Could this be true? Do the majority of American adults you pass on the street really have empty wallets? There’s reason for skepticism. Let’s start with the question that prompted the responses: “How often do you carry cash with you on an everyday basis?” Many may read this question as essentially asking, Do you always carry cash? That’s different than asking if you usually keep a few greenbacks in your pocket.

What’s more, another recent survey, from Bankrate, focused on the same subject but ended up with very different results. In its survey, which asked, “How much cash do you usually carry on a daily basis?” Bankrate found that only 9% selected the option “Don’t carry cash/does not apply.”

There’s no denying that folks carry a lot less cash than they used to. According to Bankrate’s data, more than three-quarters of people generally walk around with $50 or less: 40% usually have less than $20 on hand, 29% say $20 to $50, and 9% typically go cashless (or “does not apply,” whatever that means).

In both surveys, participants said they felt safer that way. The top reasons given in the VoucherCloud survey were “concerns over safety and the risk of theft” (65%) and “risk of losing my wallet and/or its contents” (53%). Women tend to carry less cash than men—77% of female respondents said they keep $50 or less handy, versus 61% of men—perhaps owing to the fact that women “may prefer to carry less cash than men so as to reduce the risk of being a target for criminal activity,” according to Bankrate chief financial analyst Greg McBride.

As for whether it’s wise to carry little or no cash, the surveys come to very different conclusions. When asked, “Do you spend more or less when paying by card instead of cash?” 84% of VoucherCloud respondents said they do more damage when spending with plastic. “While using payment cards rather than cash is a widespread modern phenomenon, because it is so quick and convenient, it can become a dangerous trend for some of us!” VoucherCloud’s Matthew Wood warned. “It’s much harder to keep up with what you’re spending as you don’t see the money leave your hands and, because it’s just a little piece of plastic, it doesn’t feel like a real exchange. It’s easy to get carried away.”

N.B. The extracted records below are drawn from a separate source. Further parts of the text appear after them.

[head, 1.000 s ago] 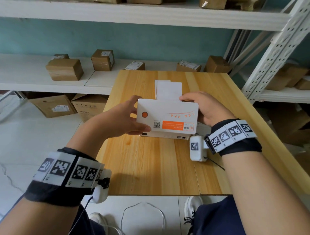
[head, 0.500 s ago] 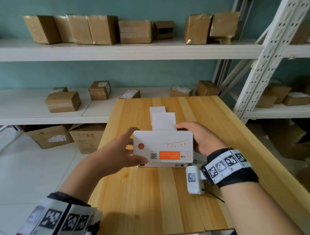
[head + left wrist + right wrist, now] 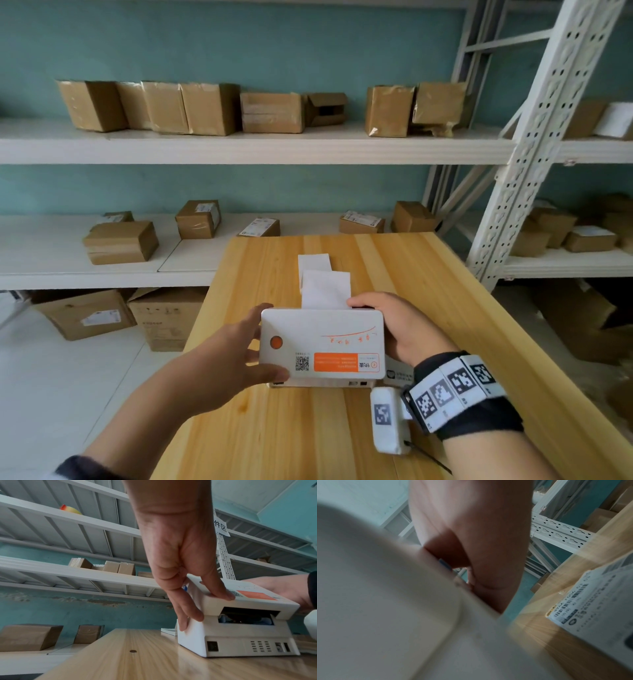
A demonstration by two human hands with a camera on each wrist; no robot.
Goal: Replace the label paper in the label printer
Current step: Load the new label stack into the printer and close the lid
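Note:
A white label printer (image 3: pixel 322 342) with an orange button and an orange sticker stands on the wooden table (image 3: pixel 308 438). My left hand (image 3: pixel 251 346) grips its left end, thumb on the lid and fingers down the side. My right hand (image 3: pixel 394 325) grips the right end, fingers curled over the far corner. White label paper (image 3: pixel 325 291) stretches away from the printer's far side across the table. In the left wrist view the printer (image 3: pixel 240 635) shows a dark slot under the lid, with my left hand (image 3: pixel 197 599) on its corner. The right wrist view is blurred: printer body (image 3: pixel 385 601) and my right hand (image 3: pixel 479 554).
A printed shipping label sheet (image 3: pixel 590 601) lies on the table just right of the printer. White shelves (image 3: pixel 239 147) with several cardboard boxes run behind and left of the table. A perforated metal rack post (image 3: pixel 534 137) stands at the right.
The head view has tilted upward, so the printer sits lower in the frame. Both hands have kept their hold on the printer's ends, and the printer has stayed in place.

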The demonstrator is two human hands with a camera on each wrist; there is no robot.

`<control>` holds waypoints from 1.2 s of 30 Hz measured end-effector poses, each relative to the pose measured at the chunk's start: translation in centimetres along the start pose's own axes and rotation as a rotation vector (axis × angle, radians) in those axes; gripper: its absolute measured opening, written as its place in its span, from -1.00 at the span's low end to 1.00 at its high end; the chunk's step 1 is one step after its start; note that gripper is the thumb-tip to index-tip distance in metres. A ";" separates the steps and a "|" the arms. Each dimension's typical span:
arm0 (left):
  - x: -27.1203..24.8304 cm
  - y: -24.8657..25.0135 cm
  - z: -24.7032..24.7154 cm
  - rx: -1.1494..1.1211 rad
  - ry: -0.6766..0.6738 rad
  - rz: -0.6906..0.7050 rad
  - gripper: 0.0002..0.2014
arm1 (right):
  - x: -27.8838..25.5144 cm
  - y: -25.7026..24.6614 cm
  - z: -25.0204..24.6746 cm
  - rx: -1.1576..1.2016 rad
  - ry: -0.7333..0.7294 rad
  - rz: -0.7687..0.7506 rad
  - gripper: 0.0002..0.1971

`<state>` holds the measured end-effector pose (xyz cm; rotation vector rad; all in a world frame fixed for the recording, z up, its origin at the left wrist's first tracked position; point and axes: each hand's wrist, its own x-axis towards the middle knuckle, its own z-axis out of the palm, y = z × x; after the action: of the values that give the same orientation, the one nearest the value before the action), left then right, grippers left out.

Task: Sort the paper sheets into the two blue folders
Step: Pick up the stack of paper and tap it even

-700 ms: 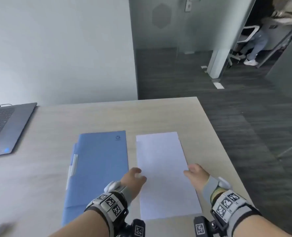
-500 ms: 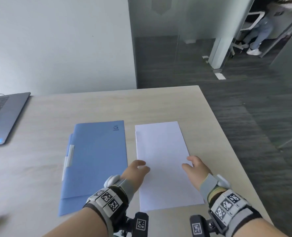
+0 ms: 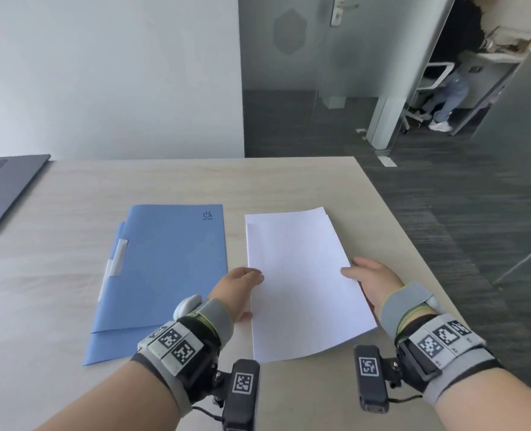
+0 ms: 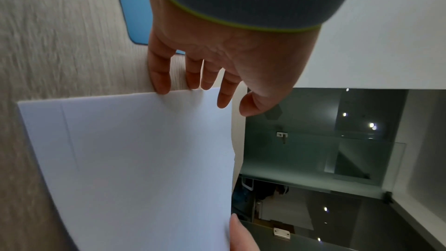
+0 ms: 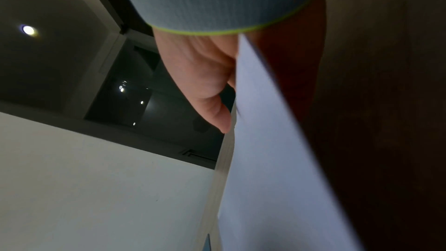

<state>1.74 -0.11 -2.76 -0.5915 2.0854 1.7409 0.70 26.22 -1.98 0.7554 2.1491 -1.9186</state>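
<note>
Two blue folders lie stacked and offset on the table; the upper folder (image 3: 171,259) covers most of the lower folder (image 3: 115,346). To their right lies a stack of white paper sheets (image 3: 298,281). My left hand (image 3: 239,284) touches the stack's left edge with nearly straight fingers (image 4: 161,83), and its index tip rests on top. My right hand (image 3: 370,275) pinches the stack's right edge, thumb (image 5: 217,114) on top. Its other fingers are hidden under the sheets (image 5: 270,159). That edge is raised a little off the table.
An open grey laptop (image 3: 3,188) sits at the far left of the wooden table (image 3: 195,181). The table's right edge runs close beside my right hand, with dark floor beyond. A person sits behind a glass partition in the far right background.
Both hands have stayed at the sides of the paper stack. My right hand now has its fingers under the right edge, which has come up slightly.
</note>
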 end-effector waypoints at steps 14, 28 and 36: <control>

There’s plenty of research out there to back up this theory. Generally speaking, the idea is accepted that handing over cash feels more tangible and “hurts” more compared to quickly swiping a card. Many budget and personal finance experts recommend going cash only and maybe even freezing credit and debit cards in a block of ice as a strategy to limit one’s spending.

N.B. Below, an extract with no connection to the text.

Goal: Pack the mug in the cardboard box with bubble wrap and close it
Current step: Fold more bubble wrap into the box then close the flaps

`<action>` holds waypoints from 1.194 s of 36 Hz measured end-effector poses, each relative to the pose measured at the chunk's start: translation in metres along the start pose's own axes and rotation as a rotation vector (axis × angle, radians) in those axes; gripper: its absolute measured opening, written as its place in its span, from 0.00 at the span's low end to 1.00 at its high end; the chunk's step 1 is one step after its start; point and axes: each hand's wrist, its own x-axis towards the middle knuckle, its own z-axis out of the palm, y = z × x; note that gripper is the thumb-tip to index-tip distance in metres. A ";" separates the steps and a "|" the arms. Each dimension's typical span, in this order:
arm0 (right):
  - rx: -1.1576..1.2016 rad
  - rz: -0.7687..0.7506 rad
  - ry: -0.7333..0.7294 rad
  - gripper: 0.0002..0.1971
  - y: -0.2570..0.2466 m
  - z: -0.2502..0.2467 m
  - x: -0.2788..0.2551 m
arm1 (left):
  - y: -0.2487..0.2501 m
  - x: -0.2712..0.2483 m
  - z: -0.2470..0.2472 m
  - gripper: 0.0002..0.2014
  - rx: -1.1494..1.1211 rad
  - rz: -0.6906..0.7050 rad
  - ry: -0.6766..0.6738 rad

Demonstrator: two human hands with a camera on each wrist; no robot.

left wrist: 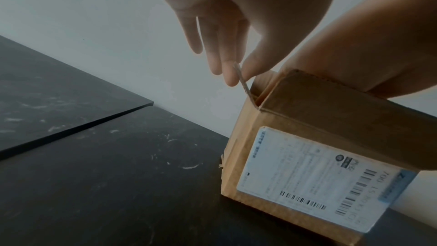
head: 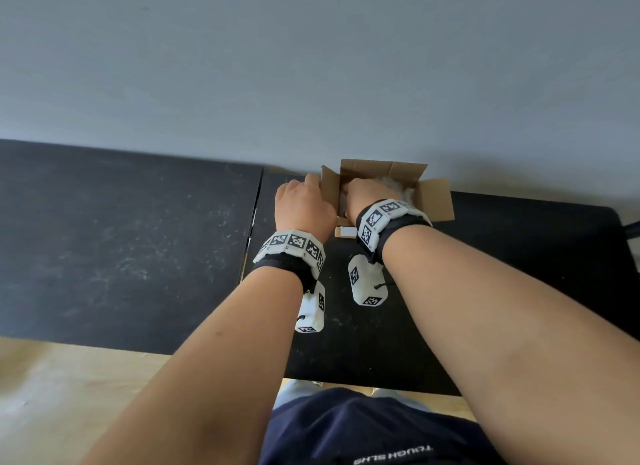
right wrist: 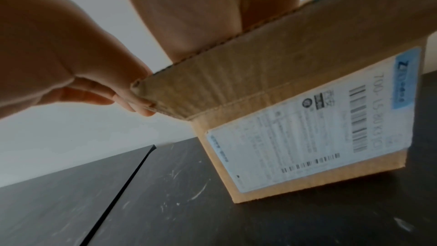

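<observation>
A brown cardboard box (head: 436, 201) stands at the back of the black table against the wall, with its flaps up. My left hand (head: 313, 184) pinches the top edge of the left flap (left wrist: 243, 85) between thumb and fingers (left wrist: 230, 74). My right hand (head: 363, 194) reaches down into the box over the near flap (right wrist: 283, 63), and its fingers are hidden inside. Crumpled clear bubble wrap (head: 401, 187) shows in the box just beyond that hand. The mug is not visible in any view.
A white shipping label (left wrist: 307, 175) covers the box's near side. The black table (head: 519, 291) meets a second dark tabletop (head: 121, 239) on the left, with a narrow gap between them. A grey wall (head: 311, 66) rises right behind the box.
</observation>
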 end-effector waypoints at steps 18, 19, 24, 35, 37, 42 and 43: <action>0.044 -0.030 -0.014 0.15 0.006 0.000 0.001 | -0.006 -0.002 0.001 0.19 0.035 0.048 -0.021; 0.067 -0.032 -0.001 0.15 0.009 -0.001 -0.003 | -0.004 -0.004 0.000 0.18 0.035 0.060 -0.019; 0.213 -0.071 0.030 0.14 0.016 0.000 -0.012 | -0.003 -0.004 -0.001 0.17 0.058 0.051 -0.023; 0.335 0.129 0.452 0.23 0.070 -0.003 -0.043 | 0.023 -0.009 -0.004 0.16 0.060 0.061 -0.011; 0.342 0.202 0.531 0.21 0.083 -0.001 -0.050 | 0.028 -0.012 -0.003 0.16 0.038 0.054 -0.015; 0.358 0.392 0.492 0.22 0.105 0.004 -0.064 | 0.036 -0.021 0.001 0.19 -0.097 -0.065 -0.021; 0.386 0.413 0.463 0.23 0.108 0.006 -0.065 | 0.036 -0.023 0.002 0.20 -0.134 -0.099 -0.020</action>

The Bankrate study, on the other hand, makes the argument that people today think of any cash as “petty cash” that will inevitably be spent quickly and carelessly. So it stands to reason that people don’t want to carry around too much. “If you’re carrying more, maybe you feel you have more, and you feel you spend more easily,” Joydeep Srivastava, a professor of marketing at the University of Maryland, told Bankrate. To many consumers, cash on hand is as good as cash spent. “As soon as you draw it from the ATM, it’s like you’ve already spent it,” said Srivastava. “You don’t feel that pang of guilt of spending it anymore.”

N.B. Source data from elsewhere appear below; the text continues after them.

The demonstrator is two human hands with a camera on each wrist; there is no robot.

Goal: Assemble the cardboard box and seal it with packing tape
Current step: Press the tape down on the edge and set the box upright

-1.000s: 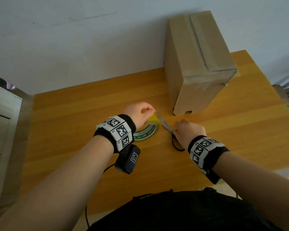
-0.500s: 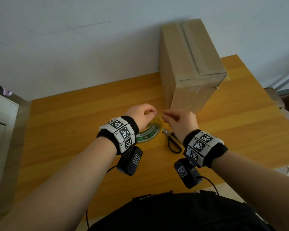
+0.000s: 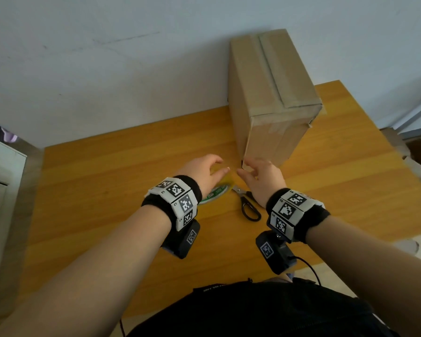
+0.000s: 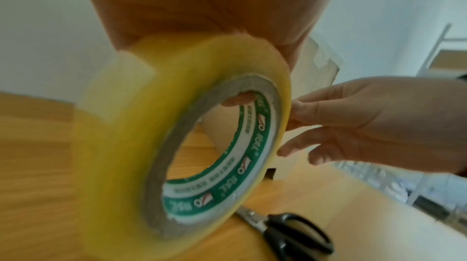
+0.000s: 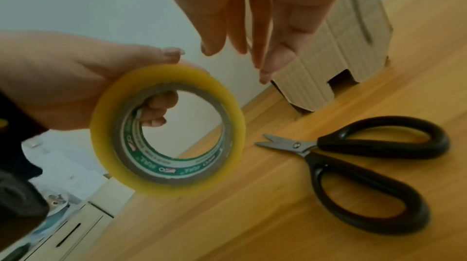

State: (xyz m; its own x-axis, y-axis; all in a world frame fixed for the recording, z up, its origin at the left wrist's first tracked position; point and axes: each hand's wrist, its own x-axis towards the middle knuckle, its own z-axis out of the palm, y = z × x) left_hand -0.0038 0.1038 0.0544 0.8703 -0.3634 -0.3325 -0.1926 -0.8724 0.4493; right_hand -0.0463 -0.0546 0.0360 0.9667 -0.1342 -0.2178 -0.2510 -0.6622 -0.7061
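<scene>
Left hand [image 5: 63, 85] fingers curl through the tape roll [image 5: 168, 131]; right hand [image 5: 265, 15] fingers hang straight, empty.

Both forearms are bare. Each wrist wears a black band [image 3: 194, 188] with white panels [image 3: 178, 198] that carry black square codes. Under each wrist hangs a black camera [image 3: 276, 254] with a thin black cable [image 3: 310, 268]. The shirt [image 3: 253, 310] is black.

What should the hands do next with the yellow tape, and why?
Probably the right hand should pinch the loose end of the tape roll and peel it up. The left hand already grips the roll, the right hand's fingers are open beside it holding nothing, the scissors lie on the table, and the cardboard box stands close behind.
</scene>
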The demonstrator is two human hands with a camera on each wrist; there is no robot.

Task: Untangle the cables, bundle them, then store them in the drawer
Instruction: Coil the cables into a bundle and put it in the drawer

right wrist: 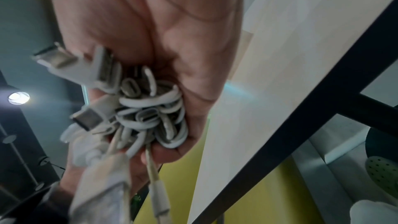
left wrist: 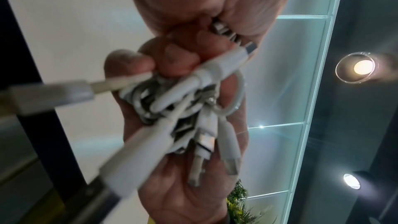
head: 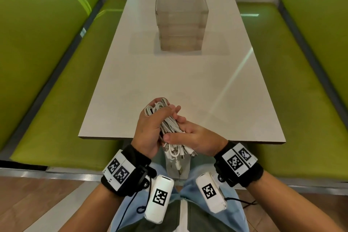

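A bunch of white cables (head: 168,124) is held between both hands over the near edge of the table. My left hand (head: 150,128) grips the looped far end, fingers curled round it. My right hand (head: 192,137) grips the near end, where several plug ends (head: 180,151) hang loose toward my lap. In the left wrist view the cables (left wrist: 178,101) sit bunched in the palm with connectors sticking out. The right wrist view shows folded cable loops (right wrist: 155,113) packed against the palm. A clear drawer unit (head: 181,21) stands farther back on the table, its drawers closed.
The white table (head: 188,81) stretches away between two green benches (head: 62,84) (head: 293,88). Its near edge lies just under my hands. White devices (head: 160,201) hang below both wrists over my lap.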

So which theory is true? If you’re trying to avoid unnecessary spending, should your primary mode of paying be plastic or cash? And by extension, is it best to carry lots, some, or no cash? The truth is, the answers probably vary a lot from person to person.

If you’re the type who is constantly piling up credit card debt or getting hit with overdraft fees on a debit card, it may be time to put the plastic on ice and limit yourself to cash-only expenditures. And it’s probably best to try to plan out your daily expenses and limit how much cash you carry around. Because if you have more cash than you need, you know you’ll just spend it.